Mechanism of Stress-Induced Developmental Abnormalities

压力诱发发育异常的机制

• 批准号: 6900498
• 负责人: JONATHAN H FREEDMAN
• 金额: $ 23.09万
• 依托单位: DUKE UNIVERSITY
• 依托单位国家: 美国
• 财政年份: 2005
• 资助国家: 美国
• 起止时间: 2005-04-01 至 2009-03-31
• 项目状态: 已结题
• 来源: https://reporter.nih.gov/project-details/6900498
• 关键词: Caenorhabditis elegans; RNA interference; binding sites; biological signal transduction; copper; developmental disease /disorder; developmental genetics; environmental exposure; environmental toxicology; gene expression; genetic transcription; genetically modified animals; high throughput technology; mercury; messenger RNA; metal poisoning; microarray technology; phenotype; posttranslational modifications; tissue /cell culture; transcription factor

Exposure to transition metals is associated with a variety of human diseases and developmental abnormalities. The Superfund chemicals copper (No. 141) and inorganic mercury (No. 3) have the potential to affect transcription by modulating the activity of a variety of intracellular signal transduction pathways. We propose that exposure to transition metals disrupts normal development by "inappropriately" activating signal transduction pathways. In situations where these metals "appropriately" activate a pathway, defense and repair genes are expressed and the metals are detoxified. However, "inappropriate" or uncontrolled activation of these pathways may lead to metal-induced developmental abnormalities. We will investigate the hypothesis that mercury and copper modulate the activity of intracellular signal transduction pathways to affect transcription, which ultimately disrupts normal development. The research outlined in this application will test this hypothesis using DNA microarrays and gene knockout technologies using the model organism, Caenorhabditis elegans (C. elegans) and cultured mammalian cells. In the studies outlined in this application, the ability of copper and inorganic mercury to affect gene expression and the activity of cognate transcription factors will be assessed. The goals of the research outlined in this application are to (a) characterize the changes in C. elegans and liver cell transcriptomes associated with copper and inorganic mercury exposure, and identify the genes that are essential for defense against metal toxicity; (b) identify metal-responsive signal transduction pathways; (c) link pathways identified through genomic analyses to metal-induced alterations in transcription factor function; and (d) apply the information and technologies developed during the studies of mercury and copper to other environmental toxicants, including, organophosphate insecticides, polychlorinated biphenyls, and polyaromatic hydrocarbons. The information gained in the proposed studies will help to elucidate the molecular pathways by which metals induce their toxic response. This information may be directly applied to the clinical intervention and possible prevention of metal-induced pathologies.

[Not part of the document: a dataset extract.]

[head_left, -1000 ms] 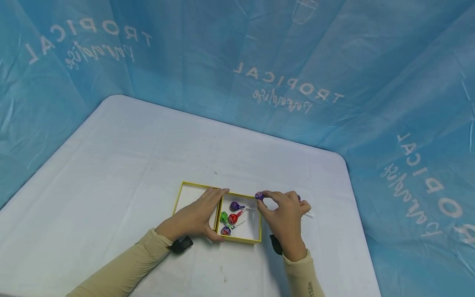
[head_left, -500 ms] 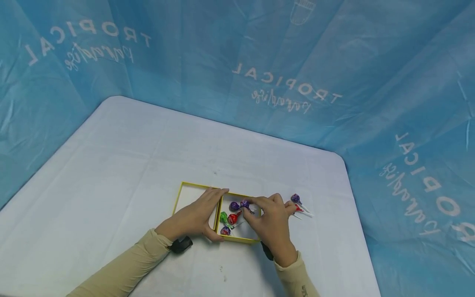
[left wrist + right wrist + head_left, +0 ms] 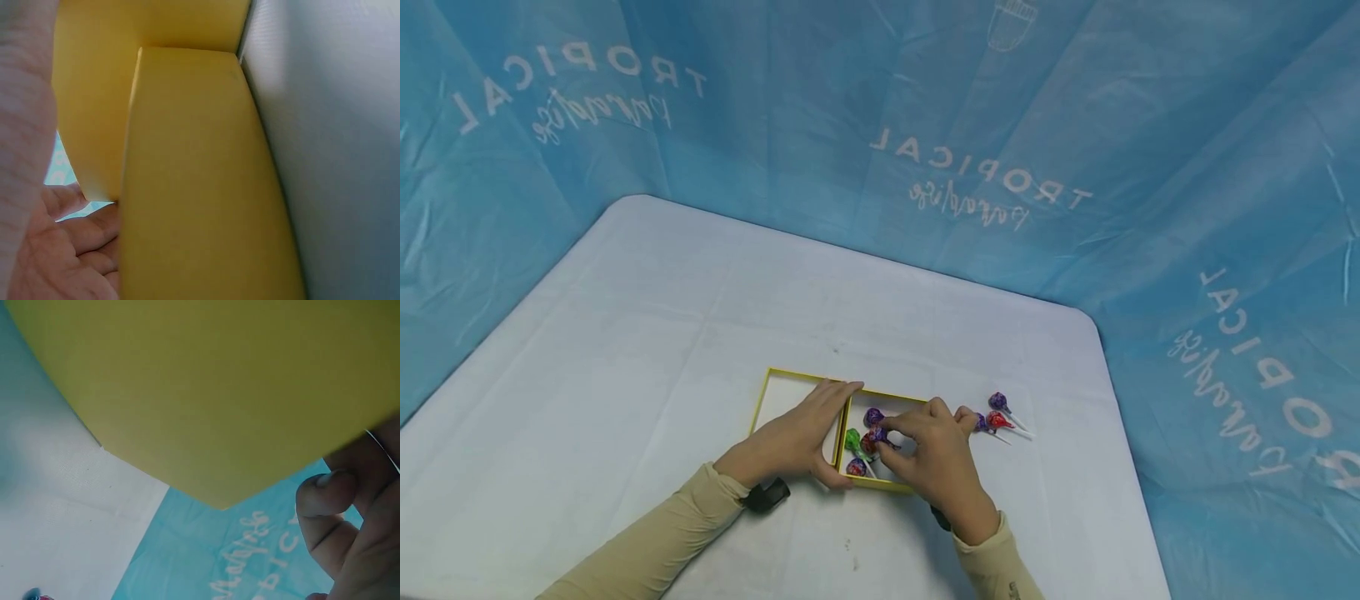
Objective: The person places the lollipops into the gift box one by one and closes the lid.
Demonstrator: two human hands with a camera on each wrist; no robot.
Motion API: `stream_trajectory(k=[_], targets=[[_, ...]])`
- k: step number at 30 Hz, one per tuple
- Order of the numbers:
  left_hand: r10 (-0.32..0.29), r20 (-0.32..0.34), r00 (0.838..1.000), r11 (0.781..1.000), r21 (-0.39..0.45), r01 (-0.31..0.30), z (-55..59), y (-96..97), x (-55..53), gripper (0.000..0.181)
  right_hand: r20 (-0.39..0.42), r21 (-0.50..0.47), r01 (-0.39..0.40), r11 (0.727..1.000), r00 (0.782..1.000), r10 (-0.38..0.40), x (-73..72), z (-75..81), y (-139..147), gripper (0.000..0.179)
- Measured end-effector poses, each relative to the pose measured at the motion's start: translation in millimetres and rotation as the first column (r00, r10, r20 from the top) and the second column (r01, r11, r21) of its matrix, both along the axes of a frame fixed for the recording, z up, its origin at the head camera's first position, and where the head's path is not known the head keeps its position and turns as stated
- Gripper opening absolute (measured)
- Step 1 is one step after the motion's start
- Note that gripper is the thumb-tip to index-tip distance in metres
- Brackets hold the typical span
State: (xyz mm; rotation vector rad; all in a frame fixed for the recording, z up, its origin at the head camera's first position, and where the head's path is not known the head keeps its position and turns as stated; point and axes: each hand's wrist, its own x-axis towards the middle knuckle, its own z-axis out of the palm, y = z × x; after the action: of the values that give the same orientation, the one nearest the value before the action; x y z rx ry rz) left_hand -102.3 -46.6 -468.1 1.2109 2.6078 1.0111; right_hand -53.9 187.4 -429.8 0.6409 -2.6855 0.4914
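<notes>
In the head view my left hand spans the yellow box, thumb at its near wall and fingertips at its far wall. My right hand pinches a purple-wrapped lollipop low inside the box, its stick partly hidden by the fingers. Under it a red lollipop is partly covered. Beside these lie another purple lollipop, a green one and a purple-red lollipop. Yellow box wall fills much of both wrist views, with fingers of the right hand beside it.
Left of the box, a yellow-rimmed white tray or lid adjoins it, partly under the left hand. Several lollipops lie right of the box, among them a red lollipop. Blue printed curtains surround the white table.
My right hand has carried the purple lollipop leftward from the box's right edge and down among the other lollipops, uncovering those on the table. The left hand has stayed in place.
</notes>
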Motion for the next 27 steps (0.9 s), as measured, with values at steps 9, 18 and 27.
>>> stream_trajectory(k=[9, 18, 27], targets=[[0.005, 0.02, 1.0, 1.0, -0.006, -0.004, -0.3, -0.7, -0.3, 0.127, 0.063, 0.031, -0.003, 1.0, 0.998, 0.001, -0.1, -1.4, 2.5, 0.02], [0.008, 0.055, 0.998, 1.0, -0.012, -0.007, 2.5, -0.2, 0.3, 0.127, 0.13, 0.044, -0.017, 0.999, 0.991, 0.011, -1.9, -3.5, 4.0, 0.016], [0.012, 0.073, 0.997, 1.0, -0.017, -0.011, 3.2, -1.2, 1.1, 0.127, 0.179, 0.032, -0.047, 0.998, 0.983, 0.041, -4.4, -1.6, 3.5, 0.013]])
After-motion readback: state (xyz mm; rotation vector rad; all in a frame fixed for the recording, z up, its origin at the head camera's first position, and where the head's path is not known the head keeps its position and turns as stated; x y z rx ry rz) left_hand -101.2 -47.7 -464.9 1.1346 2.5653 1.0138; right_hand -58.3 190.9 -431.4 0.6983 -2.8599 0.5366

接触过渡金属与多种人类疾病和发育有关。 异常超级基金化学品铜（第141号）和无机汞（第3号）有可能通过调节多种细胞内信号转导途径的活性来影响转录。我们认为，暴露于过渡金属干扰正常发展的“不适当”激活信号转导途径。在这些金属“适当地”激活通路的情况下，防御和修复基因被表达，金属被解毒。然而，这些通路的“不适当”或不受控制的激活可能导致金属诱导的发育异常。我们将研究汞和铜调节细胞内信号转导途径活性的假设， 影响转录，最终破坏正常发育。本申请中概述的研究将使用DNA微阵列和基因敲除技术，使用模式生物秀丽隐杆线虫（C。elegans）和培养的哺乳动物细胞。在本申请概述的研究中，将评估铜和无机汞影响基因表达和同源转录因子活性的能力。本申请中概述的研究目标是（a）描述C的变化。（a）研究与铜和无机汞接触相关的线虫和肝细胞转录组，并确定防御金属毒性所必需的基因;（B）确定金属反应信号转导途径;（c）将通过基因组分析确定的途径与金属诱导的转录因子功能改变联系起来;（d）应用信息和技术 在汞和铜对其他环境毒物的研究中开发的，包括， 有机磷杀虫剂、多氯联苯和多环芳烃。在拟议的研究中获得的信息将有助于阐明金属诱导其毒性反应的分子途径。该信息可直接应用于临床干预和可能的预防金属诱导的病理。